What is required -> Copy, in full, each line of the material that holds the word "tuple".

Exercise input ->

───

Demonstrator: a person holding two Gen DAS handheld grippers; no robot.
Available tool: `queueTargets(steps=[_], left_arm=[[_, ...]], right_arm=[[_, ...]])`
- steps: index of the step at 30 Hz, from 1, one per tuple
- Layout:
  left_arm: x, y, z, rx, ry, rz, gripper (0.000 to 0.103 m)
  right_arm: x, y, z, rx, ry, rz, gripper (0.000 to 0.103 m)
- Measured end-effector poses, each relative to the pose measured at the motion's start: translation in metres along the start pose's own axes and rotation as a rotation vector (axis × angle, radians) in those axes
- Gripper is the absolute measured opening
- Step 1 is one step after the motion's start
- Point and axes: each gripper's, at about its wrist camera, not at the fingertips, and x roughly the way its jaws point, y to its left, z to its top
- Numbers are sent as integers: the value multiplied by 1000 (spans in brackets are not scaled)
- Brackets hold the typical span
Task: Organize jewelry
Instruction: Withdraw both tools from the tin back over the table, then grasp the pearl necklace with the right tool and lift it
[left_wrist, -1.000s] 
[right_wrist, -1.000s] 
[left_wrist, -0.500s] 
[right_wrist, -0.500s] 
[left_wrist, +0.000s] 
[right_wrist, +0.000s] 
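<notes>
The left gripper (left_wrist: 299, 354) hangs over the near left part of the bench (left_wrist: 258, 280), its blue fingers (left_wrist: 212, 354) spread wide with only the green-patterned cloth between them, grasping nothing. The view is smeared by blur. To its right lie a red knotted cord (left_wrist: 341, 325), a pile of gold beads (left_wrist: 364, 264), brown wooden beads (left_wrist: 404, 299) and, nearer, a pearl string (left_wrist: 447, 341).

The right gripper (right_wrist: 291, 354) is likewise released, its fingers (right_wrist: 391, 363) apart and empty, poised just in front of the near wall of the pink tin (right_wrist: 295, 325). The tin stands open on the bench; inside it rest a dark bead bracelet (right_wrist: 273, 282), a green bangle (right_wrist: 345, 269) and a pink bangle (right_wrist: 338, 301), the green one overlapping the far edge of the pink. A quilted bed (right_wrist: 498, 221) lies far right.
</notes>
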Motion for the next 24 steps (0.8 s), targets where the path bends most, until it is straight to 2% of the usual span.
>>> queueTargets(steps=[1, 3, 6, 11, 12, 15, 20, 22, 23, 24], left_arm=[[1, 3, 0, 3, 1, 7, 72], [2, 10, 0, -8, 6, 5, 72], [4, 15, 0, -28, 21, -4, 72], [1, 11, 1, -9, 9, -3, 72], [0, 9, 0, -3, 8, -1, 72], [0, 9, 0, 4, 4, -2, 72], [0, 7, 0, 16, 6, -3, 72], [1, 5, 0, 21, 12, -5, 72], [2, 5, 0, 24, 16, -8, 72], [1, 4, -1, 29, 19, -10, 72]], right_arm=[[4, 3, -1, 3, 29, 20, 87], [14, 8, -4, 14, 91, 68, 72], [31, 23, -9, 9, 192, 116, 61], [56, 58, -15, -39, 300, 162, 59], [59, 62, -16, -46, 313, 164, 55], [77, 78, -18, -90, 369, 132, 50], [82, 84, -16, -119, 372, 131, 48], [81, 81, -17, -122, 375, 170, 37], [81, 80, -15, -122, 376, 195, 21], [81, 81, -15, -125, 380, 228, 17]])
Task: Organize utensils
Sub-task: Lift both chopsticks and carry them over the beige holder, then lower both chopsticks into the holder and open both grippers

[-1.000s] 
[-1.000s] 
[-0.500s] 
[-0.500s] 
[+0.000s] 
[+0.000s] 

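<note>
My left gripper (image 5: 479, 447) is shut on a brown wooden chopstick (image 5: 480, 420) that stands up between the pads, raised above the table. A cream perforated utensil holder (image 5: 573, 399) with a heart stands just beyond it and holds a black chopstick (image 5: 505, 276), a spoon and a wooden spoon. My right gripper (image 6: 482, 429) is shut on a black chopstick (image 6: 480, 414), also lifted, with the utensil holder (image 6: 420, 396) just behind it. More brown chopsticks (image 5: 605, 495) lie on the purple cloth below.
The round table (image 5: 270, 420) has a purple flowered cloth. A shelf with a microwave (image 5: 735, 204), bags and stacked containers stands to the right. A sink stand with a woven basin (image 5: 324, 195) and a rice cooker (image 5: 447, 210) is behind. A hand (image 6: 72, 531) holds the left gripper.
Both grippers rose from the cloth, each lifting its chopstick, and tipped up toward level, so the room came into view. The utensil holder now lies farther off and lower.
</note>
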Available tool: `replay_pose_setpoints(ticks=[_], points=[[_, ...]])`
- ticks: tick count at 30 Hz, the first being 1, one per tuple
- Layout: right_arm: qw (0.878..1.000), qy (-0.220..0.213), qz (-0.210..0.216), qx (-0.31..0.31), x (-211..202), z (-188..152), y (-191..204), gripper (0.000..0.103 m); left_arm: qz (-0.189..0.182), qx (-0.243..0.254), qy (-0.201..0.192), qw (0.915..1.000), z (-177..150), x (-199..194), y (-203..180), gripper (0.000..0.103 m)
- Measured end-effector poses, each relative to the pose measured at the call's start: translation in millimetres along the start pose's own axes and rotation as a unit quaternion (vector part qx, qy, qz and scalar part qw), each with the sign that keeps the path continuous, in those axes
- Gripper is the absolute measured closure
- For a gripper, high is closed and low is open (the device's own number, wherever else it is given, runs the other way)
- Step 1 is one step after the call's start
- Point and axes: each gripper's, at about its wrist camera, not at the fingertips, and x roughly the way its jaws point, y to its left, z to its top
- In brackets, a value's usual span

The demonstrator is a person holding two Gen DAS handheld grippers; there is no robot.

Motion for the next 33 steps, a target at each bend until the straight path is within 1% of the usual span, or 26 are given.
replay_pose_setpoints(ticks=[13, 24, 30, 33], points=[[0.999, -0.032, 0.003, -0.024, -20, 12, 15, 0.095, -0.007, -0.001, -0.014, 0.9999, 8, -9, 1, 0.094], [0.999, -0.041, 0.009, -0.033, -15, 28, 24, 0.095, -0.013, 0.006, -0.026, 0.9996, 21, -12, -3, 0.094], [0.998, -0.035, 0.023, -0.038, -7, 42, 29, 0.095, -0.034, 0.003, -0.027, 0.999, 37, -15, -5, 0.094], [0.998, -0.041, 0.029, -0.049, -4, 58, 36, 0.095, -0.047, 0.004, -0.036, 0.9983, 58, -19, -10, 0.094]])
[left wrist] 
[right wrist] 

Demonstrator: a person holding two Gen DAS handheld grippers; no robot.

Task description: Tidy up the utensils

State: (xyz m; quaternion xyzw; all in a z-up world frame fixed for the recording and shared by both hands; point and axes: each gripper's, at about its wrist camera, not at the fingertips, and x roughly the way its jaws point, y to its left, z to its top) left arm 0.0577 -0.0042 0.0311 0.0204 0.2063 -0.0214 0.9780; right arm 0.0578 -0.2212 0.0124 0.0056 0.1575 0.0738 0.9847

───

Answer to this problem ->
- steps: index of the step at 30 Hz, from 1, one per tuple
- ticks: tick count at 30 Hz, the first being 1, one per tuple

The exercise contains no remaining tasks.